E0000 00:00:1731404080.457354 107 mlir_bridge_pass_util.cc:68] Failed to parse __inference_serving_fn_19270: Op type not registered 'TFText>RoundRobinTrim' in binary running on 58d2778e1319. Make sure the Op and Kernel are registered in the binary running in this process. Note that if you are loading a saved graph which used ops from tf.contrib (e.g. `tf.contrib.resampler`), accessing should be done before importing the graph, as contrib ops are lazily registered when the module is first accessed.

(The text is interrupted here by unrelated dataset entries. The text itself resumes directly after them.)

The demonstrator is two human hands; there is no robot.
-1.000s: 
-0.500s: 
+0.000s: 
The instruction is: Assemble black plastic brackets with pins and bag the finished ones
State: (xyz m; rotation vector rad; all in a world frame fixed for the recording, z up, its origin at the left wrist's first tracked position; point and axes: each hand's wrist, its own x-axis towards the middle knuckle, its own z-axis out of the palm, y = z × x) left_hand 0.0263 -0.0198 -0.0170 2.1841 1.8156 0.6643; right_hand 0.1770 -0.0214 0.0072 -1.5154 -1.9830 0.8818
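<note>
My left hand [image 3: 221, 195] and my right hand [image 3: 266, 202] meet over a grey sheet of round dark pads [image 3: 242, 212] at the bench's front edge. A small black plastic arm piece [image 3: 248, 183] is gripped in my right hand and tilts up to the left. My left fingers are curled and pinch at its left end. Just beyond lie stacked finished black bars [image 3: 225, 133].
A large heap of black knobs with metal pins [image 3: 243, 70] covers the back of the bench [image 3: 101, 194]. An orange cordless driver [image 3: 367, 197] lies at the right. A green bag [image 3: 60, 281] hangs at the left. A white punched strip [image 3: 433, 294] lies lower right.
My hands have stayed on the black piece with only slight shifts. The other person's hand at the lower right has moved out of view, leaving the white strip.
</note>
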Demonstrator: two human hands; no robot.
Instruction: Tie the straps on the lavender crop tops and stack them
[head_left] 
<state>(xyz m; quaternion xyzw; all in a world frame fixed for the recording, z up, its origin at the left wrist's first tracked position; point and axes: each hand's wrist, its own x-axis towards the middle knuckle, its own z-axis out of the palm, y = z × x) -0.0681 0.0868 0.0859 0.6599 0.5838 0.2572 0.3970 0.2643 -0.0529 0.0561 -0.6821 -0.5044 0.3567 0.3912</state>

I0000 00:00:1731404080.461934 107 mlir_graph_optimization_pass.cc:401] MLIR V1 optimization pass is not enabled
.
.
2024-11-12 09:34:40.505939: E external/org_tensorflow/tensorflow/core/grappler/optimizers/tfg_optimizer_hook.cc:135] tfg_optimizer{any(tfg-consolidate-attrs,tfg-toposort,tfg-shape-inference{graph-version=0},tfg-prepare-attrs-export)} failed: INVALID_ARGUMENT: Unable to find OpDef for TFText>RoundRobinTrim
While importing function: __inference_serving_fn_19270
when importing GraphDef to MLIR module in GrapplerHook
Thank you!
I have the same issue, is there any update on this? Thanks!
I'm also experiencing this issue with serving a Gemma 3 model.
I have the same issue, any updates on this?